With 26 tracks and a total runtime of just over 79 minutes, one somehow can`t refrain from thinking about how much of Newman’s score will remain unreleased material. Given that SPECTRE is the longest ever Bond film with 148 minutes, a couple of minutes seem to have been excluded from the album. Hard to evaluate without having seen the film first.
Let´s go into detail. Not by reviewing every single track individually, but rather highlighting those that stand out from the rest – positively as well as negatively.
First off, the album starts very promising with a track that Newman recorded in collaboration with Mexican Percussion ensemble “Tambuco”. Carefully placed hints of the iconic Bond theme are shimmering through, mixing with the exotic percussion like a perfectly blended cocktail. This genuinely raises my hopes that Newman might not entirely have brushed the critical voices aside that had complained about a lack of “bondness” in the soundtrack of previous Bond outing SKYFALL in 2012.
The orchestral might of “The Pale King” masterfully underlines the menacing appearence of SPECTRE before turning into a moody and mysterious piece that somehow generates a feeling of uneasiness and anxiety. A nail-biter, like when you feel watched.

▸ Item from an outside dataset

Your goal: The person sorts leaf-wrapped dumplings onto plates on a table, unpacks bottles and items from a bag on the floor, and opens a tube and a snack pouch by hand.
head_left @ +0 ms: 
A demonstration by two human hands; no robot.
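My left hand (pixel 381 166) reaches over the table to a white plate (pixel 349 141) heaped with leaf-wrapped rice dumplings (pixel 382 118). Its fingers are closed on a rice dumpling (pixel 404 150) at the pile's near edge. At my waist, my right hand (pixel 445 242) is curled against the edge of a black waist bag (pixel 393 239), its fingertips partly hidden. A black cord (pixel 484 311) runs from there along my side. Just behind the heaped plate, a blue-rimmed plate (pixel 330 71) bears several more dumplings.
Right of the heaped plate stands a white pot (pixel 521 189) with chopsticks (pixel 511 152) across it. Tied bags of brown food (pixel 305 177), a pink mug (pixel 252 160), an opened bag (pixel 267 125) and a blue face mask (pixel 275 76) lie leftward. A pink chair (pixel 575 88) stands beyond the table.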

Another one of my favourites is “The Secret Room” with its distinct oriental touches. Nothing particularly groundbreaking in this recurring soundtrack motif and yet, it still appeals to you with that whiff of foreign mystery. It’s in tracks like these that you hear Thomas Newman’s undisputable strengths. He clearly is not an action music composer, which is why tracks like “Backfire” and “Snow Plane” don’t thrill me at all. A brutal mélange of Hans Zimmer-like sounds at a breathtaking pace with little melody. With the sole exception of “Detonation”, a track with a decent buildup and striking Bond theme finish, the action tracks literally backfire. Pun intended.
The blunt re-use of music from SKYFALL’s train fight scene (2 times) and finale (2 times) puts the icing on the cake and makes you wonder, if just a pinch of originality might not possibly have improved the outcome. Sadly, all the fast-paced tracks for SPECTRE sound like an uninspired extension of the SKYFALL score. Unfortunate, since the major action sequences are the centerpieces that are supposed to figuratively grab you by your private parts and bark “THIS IS BOND!” I just hope this effect will still be there on screen…not that I would wish anyone to grab me anywhere.

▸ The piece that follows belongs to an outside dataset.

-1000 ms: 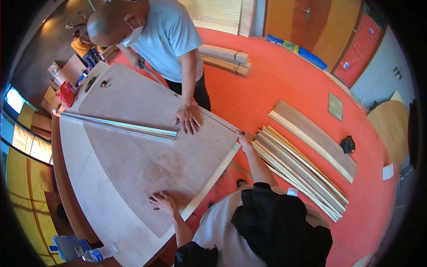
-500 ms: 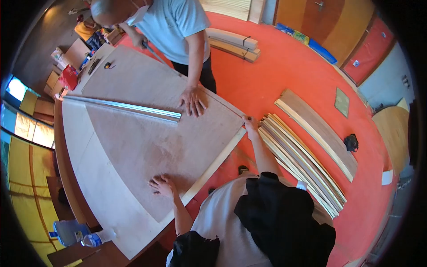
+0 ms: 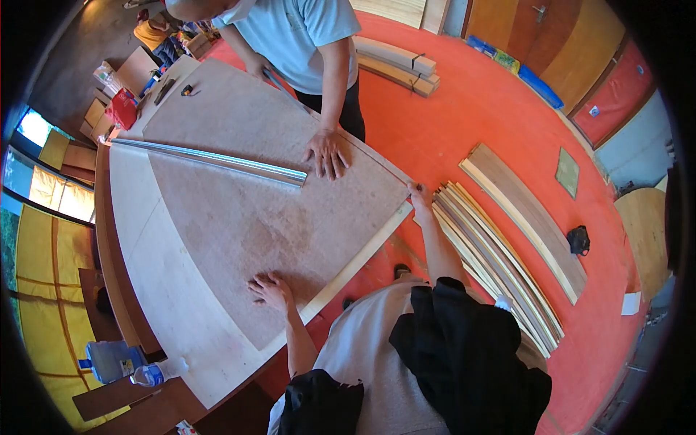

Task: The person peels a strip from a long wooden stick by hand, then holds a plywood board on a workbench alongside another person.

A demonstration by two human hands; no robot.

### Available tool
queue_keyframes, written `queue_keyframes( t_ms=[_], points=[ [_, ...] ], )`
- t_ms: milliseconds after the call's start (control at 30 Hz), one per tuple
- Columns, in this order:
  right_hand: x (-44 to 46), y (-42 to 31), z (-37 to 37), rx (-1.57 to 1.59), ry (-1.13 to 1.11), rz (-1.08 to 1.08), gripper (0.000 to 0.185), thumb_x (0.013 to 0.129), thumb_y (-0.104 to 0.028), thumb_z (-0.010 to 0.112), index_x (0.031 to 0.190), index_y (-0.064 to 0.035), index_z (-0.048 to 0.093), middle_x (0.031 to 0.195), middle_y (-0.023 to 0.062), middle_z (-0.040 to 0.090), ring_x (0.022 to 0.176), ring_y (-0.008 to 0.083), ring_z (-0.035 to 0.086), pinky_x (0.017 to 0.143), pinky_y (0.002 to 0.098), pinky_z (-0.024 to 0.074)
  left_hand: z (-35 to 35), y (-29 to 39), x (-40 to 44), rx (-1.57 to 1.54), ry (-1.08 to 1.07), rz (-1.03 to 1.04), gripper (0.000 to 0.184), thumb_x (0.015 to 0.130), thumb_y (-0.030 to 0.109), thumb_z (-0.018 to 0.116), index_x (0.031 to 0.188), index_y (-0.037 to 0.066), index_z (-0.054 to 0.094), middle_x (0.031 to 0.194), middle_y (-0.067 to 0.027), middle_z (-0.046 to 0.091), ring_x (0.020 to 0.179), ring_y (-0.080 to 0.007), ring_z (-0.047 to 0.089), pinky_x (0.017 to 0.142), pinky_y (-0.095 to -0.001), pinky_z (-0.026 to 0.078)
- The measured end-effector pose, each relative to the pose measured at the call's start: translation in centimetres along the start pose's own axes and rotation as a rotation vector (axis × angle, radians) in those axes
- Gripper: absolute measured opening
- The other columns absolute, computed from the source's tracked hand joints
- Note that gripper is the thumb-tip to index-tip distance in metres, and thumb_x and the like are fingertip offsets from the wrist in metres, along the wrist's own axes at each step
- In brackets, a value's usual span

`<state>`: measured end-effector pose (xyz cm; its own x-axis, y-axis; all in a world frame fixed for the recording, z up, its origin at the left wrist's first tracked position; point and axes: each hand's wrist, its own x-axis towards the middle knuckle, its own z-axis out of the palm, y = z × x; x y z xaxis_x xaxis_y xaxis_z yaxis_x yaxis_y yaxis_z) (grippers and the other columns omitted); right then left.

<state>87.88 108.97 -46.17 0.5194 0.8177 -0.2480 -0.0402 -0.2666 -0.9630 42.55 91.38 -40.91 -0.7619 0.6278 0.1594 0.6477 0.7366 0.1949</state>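
A large brown wooden board [image 3: 217,174] lies across the worktable. My left hand [image 3: 271,291] rests flat on its near part, fingers spread. At the board's right corner, my right hand [image 3: 419,196] is closed around the edge, beside a narrow line that runs along that side. Across from me a co-worker presses one hand [image 3: 326,154] flat on the board. That person's other hand [image 3: 258,69] grips a long tool at the far edge; its kind is hard to make out. A shiny metal straight bar [image 3: 217,161] lies on the board.
A stack of long wood strips [image 3: 500,261] and a plank [image 3: 522,217] lie on the red floor to my right. A tape measure [image 3: 190,90] sits at the far end. A plastic bottle [image 3: 148,375] and blue container [image 3: 112,361] stand at lower left.
The whole view has shifted slightly, so most things sit a little further right. Both my hands keep their places on the board, and the co-worker's flat hand stays put.
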Motion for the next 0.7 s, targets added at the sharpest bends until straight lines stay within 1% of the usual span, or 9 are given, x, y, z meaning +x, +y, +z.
queue_keyframes(
  t_ms=[67, 167, 267, 367, 400, 500, 533, 633, 700],
  points=[
    [0.1, 0.1, 0.1, 0.013, -0.01, -0.01, 0.03, 0.087, -0.027, 0.067, 0.093, 0.0016, 0.06, 0.083, 0.0042, 0.058, 0.076, 0.0132, 0.052, 0.069, 0.0309, 0.0439, -0.1, 0.0, -0.1, -0.004, -0.01, -0.007, 0.058, 0.096, 0.043, 0.044, 0.141, 0.008, 0.04, 0.152, -0.0203, 0.027, 0.143, -0.0338, 0.022, 0.109, -0.0663, 0.015],
    [-0.3, -0.7, -0.1, -0.038, 0.011, 0.034, 0.028, 0.087, -0.027, 0.068, 0.087, 0.0012, 0.064, 0.079, 0.0027, 0.06, 0.072, 0.0111, 0.053, 0.066, 0.0295, 0.0438, -0.2, 0.2, -0.1, -0.008, -0.015, -0.014, 0.058, 0.096, 0.044, 0.043, 0.141, 0.008, 0.039, 0.152, -0.0202, 0.027, 0.143, -0.0339, 0.022, 0.108, -0.0664, 0.015],
    [-0.7, -1.2, -0.3, -0.006, 0.015, 0.026, 0.028, 0.087, -0.027, 0.068, 0.086, 0.0011, 0.063, 0.079, 0.0034, 0.061, 0.072, 0.0117, 0.055, 0.066, 0.0288, 0.0452, 0.1, 0.2, 0.0, -0.006, -0.014, -0.012, 0.058, 0.096, 0.045, 0.043, 0.142, 0.008, 0.039, 0.152, -0.02, 0.026, 0.143, -0.0338, 0.022, 0.108, -0.0663, 0.016],
    [0.5, 0.4, -0.4, 0.048, -0.043, 0.029, 0.029, 0.087, -0.024, 0.067, 0.094, 0.0032, 0.06, 0.084, 0.0056, 0.061, 0.074, 0.0133, 0.055, 0.067, 0.0299, 0.0451, 0.5, -0.1, -0.1, 0.014, -0.006, -0.013, 0.059, 0.096, 0.046, 0.042, 0.142, 0.009, 0.038, 0.152, -0.0198, 0.026, 0.142, -0.0337, 0.022, 0.108, -0.066, 0.016],
    [0.2, -0.5, -0.9, 0.093, -0.106, 0.035, 0.028, 0.086, -0.023, 0.068, 0.093, 0.0031, 0.06, 0.082, 0.0061, 0.061, 0.074, 0.014, 0.058, 0.066, 0.0295, 0.0462, 0.6, 0.0, 0.0, 0.021, 0.0, -0.012, 0.059, 0.096, 0.047, 0.042, 0.142, 0.009, 0.038, 0.152, -0.0197, 0.026, 0.142, -0.0337, 0.023, 0.108, -0.0658, 0.016],
    [-0.3, -1.9, -1.9, 0.063, -0.197, 0.034, 0.026, 0.086, -0.022, 0.068, 0.092, 0.0024, 0.06, 0.078, 0.0055, 0.061, 0.071, 0.0139, 0.058, 0.064, 0.0292, 0.0466, 0.5, 0.1, 0.0, 0.023, -0.02, -0.034, 0.061, 0.096, 0.048, 0.043, 0.142, 0.01, 0.038, 0.152, -0.0192, 0.027, 0.142, -0.033, 0.023, 0.108, -0.0656, 0.017],
    [0.6, -1.6, -1.9, 0.025, -0.219, 0.071, 0.024, 0.086, -0.023, 0.069, 0.093, -0.0019, 0.06, 0.08, 0.0041, 0.062, 0.07, 0.0119, 0.058, 0.065, 0.0267, 0.0475, 0.4, 0.2, -0.1, 0.024, -0.019, -0.027, 0.061, 0.096, 0.048, 0.043, 0.142, 0.01, 0.038, 0.152, -0.0189, 0.027, 0.142, -0.0328, 0.023, 0.108, -0.0656, 0.018],
    [1.6, -3.4, -3.0, -0.024, -0.404, 0.139, 0.022, 0.085, -0.025, 0.068, 0.091, -0.0048, 0.061, 0.076, 0.002, 0.061, 0.066, 0.011, 0.056, 0.063, 0.025, 0.0467, 0.5, 0.4, 0.0, 0.014, -0.003, -0.021, 0.06, 0.095, 0.048, 0.043, 0.142, 0.01, 0.039, 0.152, -0.0183, 0.027, 0.142, -0.0322, 0.023, 0.108, -0.0656, 0.018],
    [3.6, -3.1, -3.7, -0.04, -0.607, 0.168, 0.022, 0.085, -0.027, 0.069, 0.089, -0.0077, 0.06, 0.074, 0.001, 0.059, 0.064, 0.0102, 0.055, 0.061, 0.0249, 0.0461, 0.5, 0.4, -0.1, 0.006, 0.012, -0.016, 0.06, 0.095, 0.048, 0.043, 0.142, 0.01, 0.04, 0.152, -0.0181, 0.028, 0.142, -0.0319, 0.023, 0.108, -0.0657, 0.018]
  ],
)
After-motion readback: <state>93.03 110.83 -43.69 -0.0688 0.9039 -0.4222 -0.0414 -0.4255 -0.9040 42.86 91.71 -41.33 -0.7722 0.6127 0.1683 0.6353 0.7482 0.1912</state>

The addition of the instrumental for “Writing’s on the Wall” is very welcome, although it is the shortened version. At least you don´t hear Sam Smith’s distant vocal in the background like on the single release. What I really enjoyed immensely was “Day of the Dead” – I absolutely did not see that coming! A track with mainly just drums and energetic, rhythmic singing brought a smile to my face and mentally transported me right into what promises to be one of the most visually stunning opening sequences of the Bond franchise.
All things considered, this soundtrack left me shaken and stirred. Not in a bad way, but not a good one either. First and foremost, there are only a few selected tracks that I would consider putting on my mobile to make the way to work feel more like being on a dangerous spy mission. Yes, that’s really one of my unbreakable, nerdy habits. Especially now with winter approaching where black coat and gloves dominate my daily style of clothing, I was longing for some new and gobsmacking Bond music in my ears.
With the exception of “Los Muertos Vivos Estan”, “The Pale King”, “The Secret Room” and “Detonation”, Thomas Newman’s score doesn’t entirely deliver what I was hoping for, but still isn’t a complete letdown altogether. Streaked by fine orchestral nuances, the occasional subtle bond guitar, sultry strings, mystical flutes and piano it intelligently reflects the complex, multi-layered world of Bond and SPECTRE.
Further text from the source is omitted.